=== Work instruction ===
Your answer must match, word for word, the lines from the one holding "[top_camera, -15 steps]" through the final line below, with pictures excluded.

=== Given information ===
=== Section Start ===
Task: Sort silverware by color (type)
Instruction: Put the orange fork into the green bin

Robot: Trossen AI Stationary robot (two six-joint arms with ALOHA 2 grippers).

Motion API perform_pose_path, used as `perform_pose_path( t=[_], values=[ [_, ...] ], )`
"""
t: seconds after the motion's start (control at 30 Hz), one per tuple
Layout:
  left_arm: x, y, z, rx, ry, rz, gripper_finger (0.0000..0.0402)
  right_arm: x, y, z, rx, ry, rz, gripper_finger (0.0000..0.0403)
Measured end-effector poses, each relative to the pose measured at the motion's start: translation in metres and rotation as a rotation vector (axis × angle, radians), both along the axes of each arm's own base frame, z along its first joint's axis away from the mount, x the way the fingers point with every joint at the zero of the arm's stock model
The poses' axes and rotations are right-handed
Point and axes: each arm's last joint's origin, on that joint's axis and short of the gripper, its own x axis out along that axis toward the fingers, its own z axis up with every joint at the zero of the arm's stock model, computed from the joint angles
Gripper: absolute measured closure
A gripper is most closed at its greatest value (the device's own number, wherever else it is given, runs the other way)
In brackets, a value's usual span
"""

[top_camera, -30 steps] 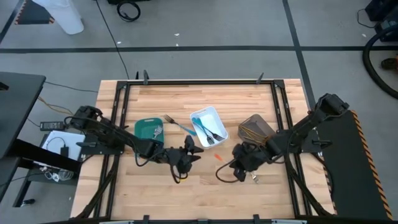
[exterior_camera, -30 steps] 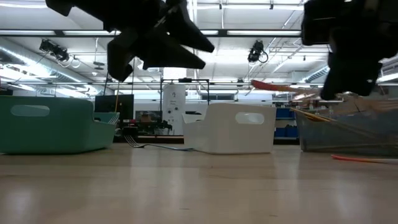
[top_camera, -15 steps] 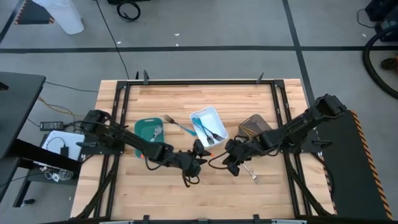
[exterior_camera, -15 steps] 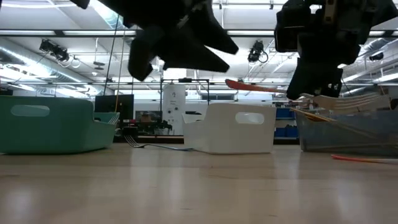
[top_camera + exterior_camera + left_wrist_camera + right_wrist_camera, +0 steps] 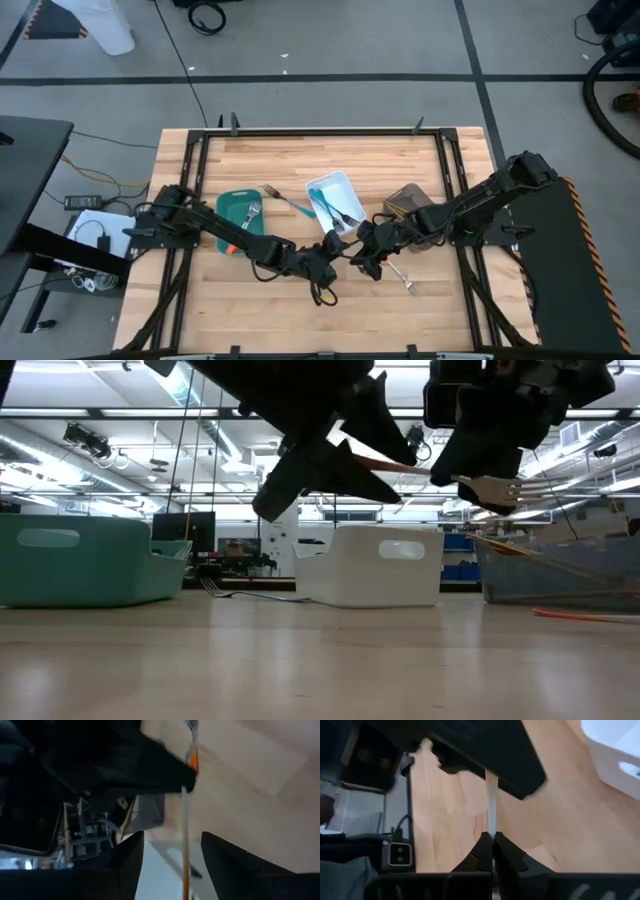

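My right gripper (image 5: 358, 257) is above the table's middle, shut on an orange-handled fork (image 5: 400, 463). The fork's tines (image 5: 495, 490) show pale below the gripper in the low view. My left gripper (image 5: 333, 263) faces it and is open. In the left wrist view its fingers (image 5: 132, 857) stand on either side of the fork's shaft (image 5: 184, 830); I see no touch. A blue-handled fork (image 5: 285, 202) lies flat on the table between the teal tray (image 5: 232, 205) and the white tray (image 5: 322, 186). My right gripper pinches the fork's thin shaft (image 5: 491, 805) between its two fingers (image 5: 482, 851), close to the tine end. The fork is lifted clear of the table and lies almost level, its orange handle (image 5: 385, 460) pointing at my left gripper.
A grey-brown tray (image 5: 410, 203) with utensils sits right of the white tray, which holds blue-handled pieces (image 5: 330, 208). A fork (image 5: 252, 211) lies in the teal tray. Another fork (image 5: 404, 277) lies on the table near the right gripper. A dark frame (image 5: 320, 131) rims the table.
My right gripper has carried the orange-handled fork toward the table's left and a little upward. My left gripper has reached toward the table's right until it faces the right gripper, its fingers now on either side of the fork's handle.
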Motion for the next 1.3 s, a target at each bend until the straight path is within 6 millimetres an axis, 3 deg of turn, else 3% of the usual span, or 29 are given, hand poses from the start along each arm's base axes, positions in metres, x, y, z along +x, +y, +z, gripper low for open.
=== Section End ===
=== Solution for this problem ===
[top_camera, -15 steps] 
[exterior_camera, -15 steps] 
[top_camera + exterior_camera + left_wrist_camera + right_wrist_camera, +0 steps] 

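My right gripper (image 5: 358, 257) is above the table's middle, shut on an orange-handled fork (image 5: 400, 463). The fork's tines (image 5: 495, 490) show pale below the gripper in the low view. My left gripper (image 5: 333, 263) faces it and is open. In the left wrist view its fingers (image 5: 132, 857) stand on either side of the fork's shaft (image 5: 184, 830); I see no touch. A blue-handled fork (image 5: 285, 202) lies flat on the table between the teal tray (image 5: 232, 205) and the white tray (image 5: 322, 186). My right gripper pinches the fork's thin shaft (image 5: 491, 805) between its two fingers (image 5: 482, 851), close to the tine end. The fork is lifted clear of the table and lies almost level, its orange handle (image 5: 385, 460) pointing at my left gripper.
A grey-brown tray (image 5: 410, 203) with utensils sits right of the white tray, which holds blue-handled pieces (image 5: 330, 208). A fork (image 5: 252, 211) lies in the teal tray. Another fork (image 5: 404, 277) lies on the table near the right gripper. A dark frame (image 5: 320, 131) rims the table.
My right gripper has carried the orange-handled fork toward the table's left and a little upward. My left gripper has reached toward the table's right until it faces the right gripper, its fingers now on either side of the fork's handle.
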Motion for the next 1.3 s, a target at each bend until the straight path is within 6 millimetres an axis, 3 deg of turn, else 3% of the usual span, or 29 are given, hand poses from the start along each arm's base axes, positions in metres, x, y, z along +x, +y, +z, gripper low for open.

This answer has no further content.